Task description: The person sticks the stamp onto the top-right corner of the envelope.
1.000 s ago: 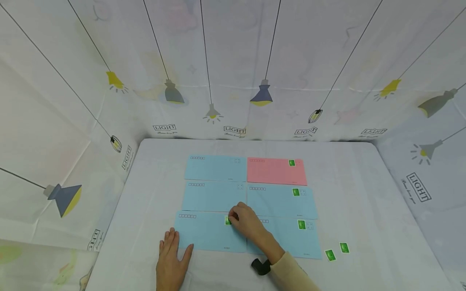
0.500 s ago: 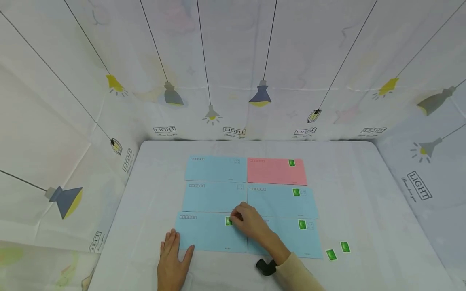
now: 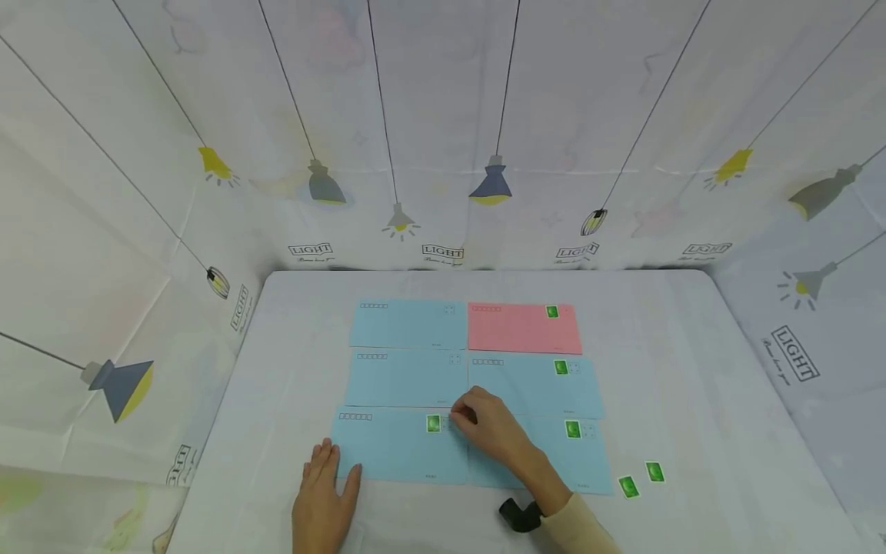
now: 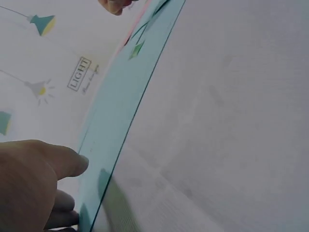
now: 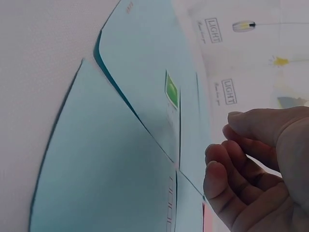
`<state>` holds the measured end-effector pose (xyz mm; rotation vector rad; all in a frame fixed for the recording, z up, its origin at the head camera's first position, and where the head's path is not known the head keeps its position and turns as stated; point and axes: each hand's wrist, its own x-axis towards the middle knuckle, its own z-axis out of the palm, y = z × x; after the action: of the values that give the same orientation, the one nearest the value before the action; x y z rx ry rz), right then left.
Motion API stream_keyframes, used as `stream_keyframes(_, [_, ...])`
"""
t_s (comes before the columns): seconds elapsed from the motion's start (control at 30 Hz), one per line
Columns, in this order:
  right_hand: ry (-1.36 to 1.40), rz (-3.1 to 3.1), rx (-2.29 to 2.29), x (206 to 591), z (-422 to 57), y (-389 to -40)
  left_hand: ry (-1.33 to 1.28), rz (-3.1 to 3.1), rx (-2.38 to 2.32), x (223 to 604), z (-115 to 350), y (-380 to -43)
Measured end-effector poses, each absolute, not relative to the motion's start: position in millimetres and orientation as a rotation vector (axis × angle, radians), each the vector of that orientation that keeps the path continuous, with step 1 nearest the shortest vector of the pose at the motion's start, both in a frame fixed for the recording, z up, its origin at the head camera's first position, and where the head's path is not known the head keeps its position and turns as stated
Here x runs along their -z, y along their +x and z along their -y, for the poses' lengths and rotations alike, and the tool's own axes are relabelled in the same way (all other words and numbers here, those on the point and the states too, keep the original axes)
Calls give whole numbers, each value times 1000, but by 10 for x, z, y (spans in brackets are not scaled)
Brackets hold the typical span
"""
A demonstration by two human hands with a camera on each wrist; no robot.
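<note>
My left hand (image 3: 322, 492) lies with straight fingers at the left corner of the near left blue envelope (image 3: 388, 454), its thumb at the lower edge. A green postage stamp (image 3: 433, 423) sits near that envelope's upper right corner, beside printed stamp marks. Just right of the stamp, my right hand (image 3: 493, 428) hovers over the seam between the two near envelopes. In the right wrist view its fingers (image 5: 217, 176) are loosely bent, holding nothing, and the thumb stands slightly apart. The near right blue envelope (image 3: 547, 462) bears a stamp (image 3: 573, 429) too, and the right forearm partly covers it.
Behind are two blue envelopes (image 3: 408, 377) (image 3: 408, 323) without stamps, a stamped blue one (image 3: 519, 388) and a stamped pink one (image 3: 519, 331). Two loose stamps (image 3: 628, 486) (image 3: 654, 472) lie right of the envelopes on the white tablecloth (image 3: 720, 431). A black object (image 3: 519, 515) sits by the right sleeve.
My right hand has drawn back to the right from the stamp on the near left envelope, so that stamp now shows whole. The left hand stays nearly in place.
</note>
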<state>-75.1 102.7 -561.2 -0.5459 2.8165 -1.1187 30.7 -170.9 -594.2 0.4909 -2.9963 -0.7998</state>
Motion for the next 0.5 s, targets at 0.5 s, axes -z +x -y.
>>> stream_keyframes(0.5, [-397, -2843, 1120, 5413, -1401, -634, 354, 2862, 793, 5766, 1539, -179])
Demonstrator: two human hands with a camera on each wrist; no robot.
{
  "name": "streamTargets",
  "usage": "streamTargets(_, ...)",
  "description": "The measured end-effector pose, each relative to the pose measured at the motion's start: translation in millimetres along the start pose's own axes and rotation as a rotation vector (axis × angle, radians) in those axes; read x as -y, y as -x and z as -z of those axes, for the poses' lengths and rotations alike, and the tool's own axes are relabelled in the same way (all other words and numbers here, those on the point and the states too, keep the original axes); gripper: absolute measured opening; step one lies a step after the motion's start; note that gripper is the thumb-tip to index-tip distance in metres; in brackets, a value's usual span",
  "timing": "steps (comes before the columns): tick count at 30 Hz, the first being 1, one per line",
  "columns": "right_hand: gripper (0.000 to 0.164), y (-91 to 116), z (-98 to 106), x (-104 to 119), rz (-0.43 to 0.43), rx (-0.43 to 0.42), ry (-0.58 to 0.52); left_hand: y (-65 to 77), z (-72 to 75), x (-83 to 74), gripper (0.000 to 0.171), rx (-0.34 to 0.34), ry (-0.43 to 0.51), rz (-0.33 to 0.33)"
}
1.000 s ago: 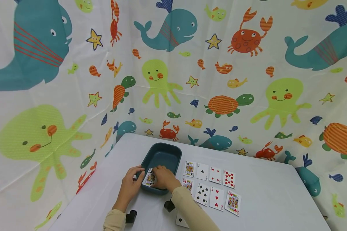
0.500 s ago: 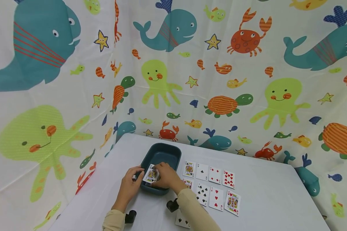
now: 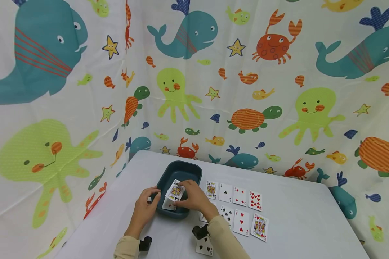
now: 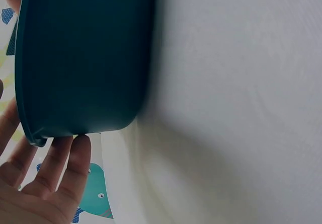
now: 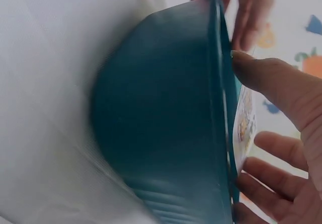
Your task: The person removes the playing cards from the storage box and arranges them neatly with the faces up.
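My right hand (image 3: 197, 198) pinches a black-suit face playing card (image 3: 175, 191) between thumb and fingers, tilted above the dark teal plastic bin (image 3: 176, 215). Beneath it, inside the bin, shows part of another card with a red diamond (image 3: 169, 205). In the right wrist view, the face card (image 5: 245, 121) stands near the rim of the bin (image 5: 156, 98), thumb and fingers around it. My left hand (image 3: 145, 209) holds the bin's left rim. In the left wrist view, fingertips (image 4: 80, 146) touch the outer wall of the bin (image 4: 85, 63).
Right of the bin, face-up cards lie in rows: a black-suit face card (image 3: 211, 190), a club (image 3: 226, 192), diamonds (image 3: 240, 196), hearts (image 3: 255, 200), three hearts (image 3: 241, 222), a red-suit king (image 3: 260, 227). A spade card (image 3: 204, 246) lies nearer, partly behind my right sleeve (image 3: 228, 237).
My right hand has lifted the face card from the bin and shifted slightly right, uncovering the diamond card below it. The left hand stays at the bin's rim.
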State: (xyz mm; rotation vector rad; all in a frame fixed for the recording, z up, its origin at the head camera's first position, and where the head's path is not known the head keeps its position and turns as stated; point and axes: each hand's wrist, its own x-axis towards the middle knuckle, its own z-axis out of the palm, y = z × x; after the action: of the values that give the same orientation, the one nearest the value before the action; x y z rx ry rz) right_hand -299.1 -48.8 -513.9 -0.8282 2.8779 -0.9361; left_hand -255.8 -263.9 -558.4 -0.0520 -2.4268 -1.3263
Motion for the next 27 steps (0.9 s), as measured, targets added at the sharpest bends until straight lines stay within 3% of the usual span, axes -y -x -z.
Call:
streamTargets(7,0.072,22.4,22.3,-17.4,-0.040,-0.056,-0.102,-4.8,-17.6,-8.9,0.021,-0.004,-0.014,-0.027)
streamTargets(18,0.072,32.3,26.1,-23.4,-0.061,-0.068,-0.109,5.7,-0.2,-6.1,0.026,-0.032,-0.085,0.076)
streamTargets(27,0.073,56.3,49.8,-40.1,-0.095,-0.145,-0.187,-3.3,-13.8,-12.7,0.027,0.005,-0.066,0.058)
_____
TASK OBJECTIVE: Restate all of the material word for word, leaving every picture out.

FINISHED EXERCISE:
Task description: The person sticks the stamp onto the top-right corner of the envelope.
1.000 s ago: 
0.500 s ago: 
now: 
now: 
now: 
`<state>` holds the measured end-effector pose (xyz mm; rotation vector rad; all in a frame fixed for the recording, z up, its origin at the head camera's first position, and where the head's path is not known the head keeps its position and turns as stated; point and axes: each hand's wrist, its own x-axis towards the middle knuckle, its own z-axis out of the palm, y = z × x; after the action: of the values that give the same orientation, the one nearest the value before the action; x y z rx ry rz), right then left.
Motion API stream_keyframes, used as `stream_keyframes(_, [_, ...])`
"""
t_s (comes before the columns): seconds elapsed from the motion's start (control at 30 Hz), one per line
Columns, in this order:
  right_hand: ry (-1.36 to 1.40), rz (-3.1 to 3.1), rx (-2.29 to 2.29), x (206 to 591), z (-422 to 57), y (-389 to -40)
  left_hand: ry (-1.33 to 1.28), rz (-3.1 to 3.1), rx (-2.38 to 2.32), x (223 to 604), z (-115 to 350), y (-380 to -43)
Measured end-effector poses, each absolute, not relative to the motion's start: position in millimetres and orientation as a rotation vector (axis × angle, radians), each the vector of that orientation that keeps the path continuous, with step 1 nearest the shortest vector of the pose at the motion's start, both in a frame fixed for the recording, z up, its origin at the head camera's first position, and where the head's path is not known the head keeps its position and turns as stated
Here x runs along their -z, y along their +x and z along their -y, for the poses' lengths and rotations alike, and the tool's own axes are relabelled in the same way (all other words and numbers here, those on the point and the states too, keep the original axes)
Calls give whole numbers, each value times 1000, but by 10 for x, z, y (spans in brackets are not scaled)
Brackets hold the typical span
"""
A demonstration by two human hands with a camera on each wrist; no robot.
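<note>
My left hand (image 3: 322, 492) lies with straight fingers at the left corner of the near left blue envelope (image 3: 388, 454), its thumb at the lower edge. A green postage stamp (image 3: 433, 423) sits near that envelope's upper right corner, beside printed stamp marks. Just right of the stamp, my right hand (image 3: 493, 428) hovers over the seam between the two near envelopes. In the right wrist view its fingers (image 5: 217, 176) are loosely bent, holding nothing, and the thumb stands slightly apart. The near right blue envelope (image 3: 547, 462) bears a stamp (image 3: 573, 429) too, and the right forearm partly covers it.
Behind are two blue envelopes (image 3: 408, 377) (image 3: 408, 323) without stamps, a stamped blue one (image 3: 519, 388) and a stamped pink one (image 3: 519, 331). Two loose stamps (image 3: 628, 486) (image 3: 654, 472) lie right of the envelopes on the white tablecloth (image 3: 720, 431). A black object (image 3: 519, 515) sits by the right sleeve.
My right hand has drawn back to the right from the stamp on the near left envelope, so that stamp now shows whole. The left hand stays nearly in place.
</note>
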<state>-75.1 102.7 -561.2 -0.5459 2.8165 -1.1187 30.7 -170.9 -594.2 0.4909 -2.9963 -0.7998</state>
Motion for the next 0.5 s, targets at 0.5 s, axes -z +x -y.
>>> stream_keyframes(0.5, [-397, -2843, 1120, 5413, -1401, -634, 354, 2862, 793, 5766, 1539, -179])
Demonstrator: two human hands with a camera on each wrist; no robot.
{
  "name": "streamTargets",
  "usage": "streamTargets(_, ...)",
  "description": "The measured end-effector pose, each relative to the pose measured at the motion's start: translation in millimetres along the start pose's own axes and rotation as a rotation vector (axis × angle, radians) in those axes; read x as -y, y as -x and z as -z of those axes, for the poses' lengths and rotations alike, and the tool's own axes are relabelled in the same way (all other words and numbers here, those on the point and the states too, keep the original axes); gripper: absolute measured opening; step one lies a step after the motion's start; note that gripper is the thumb-tip to index-tip distance in metres; in brackets, a value's usual span",
  "timing": "steps (comes before the columns): tick count at 30 Hz, the first being 1, one per line",
  "columns": "right_hand: gripper (0.000 to 0.164), y (-91 to 116), z (-98 to 106), x (-104 to 119), rz (-0.43 to 0.43), rx (-0.43 to 0.42), ry (-0.58 to 0.52); left_hand: y (-65 to 77), z (-72 to 75), x (-83 to 74), gripper (0.000 to 0.171), rx (-0.34 to 0.34), ry (-0.43 to 0.51), rz (-0.33 to 0.33)"
}
1.000 s ago: 
0.500 s ago: 
now: 
now: 
now: 
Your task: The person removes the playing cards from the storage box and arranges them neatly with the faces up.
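My right hand (image 3: 197, 198) pinches a black-suit face playing card (image 3: 175, 191) between thumb and fingers, tilted above the dark teal plastic bin (image 3: 176, 215). Beneath it, inside the bin, shows part of another card with a red diamond (image 3: 169, 205). In the right wrist view, the face card (image 5: 245, 121) stands near the rim of the bin (image 5: 156, 98), thumb and fingers around it. My left hand (image 3: 145, 209) holds the bin's left rim. In the left wrist view, fingertips (image 4: 80, 146) touch the outer wall of the bin (image 4: 85, 63).
Right of the bin, face-up cards lie in rows: a black-suit face card (image 3: 211, 190), a club (image 3: 226, 192), diamonds (image 3: 240, 196), hearts (image 3: 255, 200), three hearts (image 3: 241, 222), a red-suit king (image 3: 260, 227). A spade card (image 3: 204, 246) lies nearer, partly behind my right sleeve (image 3: 228, 237).
My right hand has lifted the face card from the bin and shifted slightly right, uncovering the diamond card below it. The left hand stays at the bin's rim.
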State: (xyz mm; rotation vector rad; all in a frame fixed for the recording, z up, its origin at the head camera's first position, and where the head's path is not known the head keeps its position and turns as stated; point and axes: each hand's wrist, its own x-axis towards the middle knuckle, its own z-axis out of the palm, y = z × x; after the action: of the values that give the same orientation, the one nearest the value before the action; x y z rx ry rz) right_hand -299.1 -48.8 -513.9 -0.8282 2.8779 -0.9361; left_hand -255.8 -263.9 -558.4 -0.0520 -2.4268 -1.3263
Motion for the next 27 steps (0.9 s), as measured, targets added at the sharpest bends until straight lines stay within 3% of the usual span, axes -y -x -z.
Call:
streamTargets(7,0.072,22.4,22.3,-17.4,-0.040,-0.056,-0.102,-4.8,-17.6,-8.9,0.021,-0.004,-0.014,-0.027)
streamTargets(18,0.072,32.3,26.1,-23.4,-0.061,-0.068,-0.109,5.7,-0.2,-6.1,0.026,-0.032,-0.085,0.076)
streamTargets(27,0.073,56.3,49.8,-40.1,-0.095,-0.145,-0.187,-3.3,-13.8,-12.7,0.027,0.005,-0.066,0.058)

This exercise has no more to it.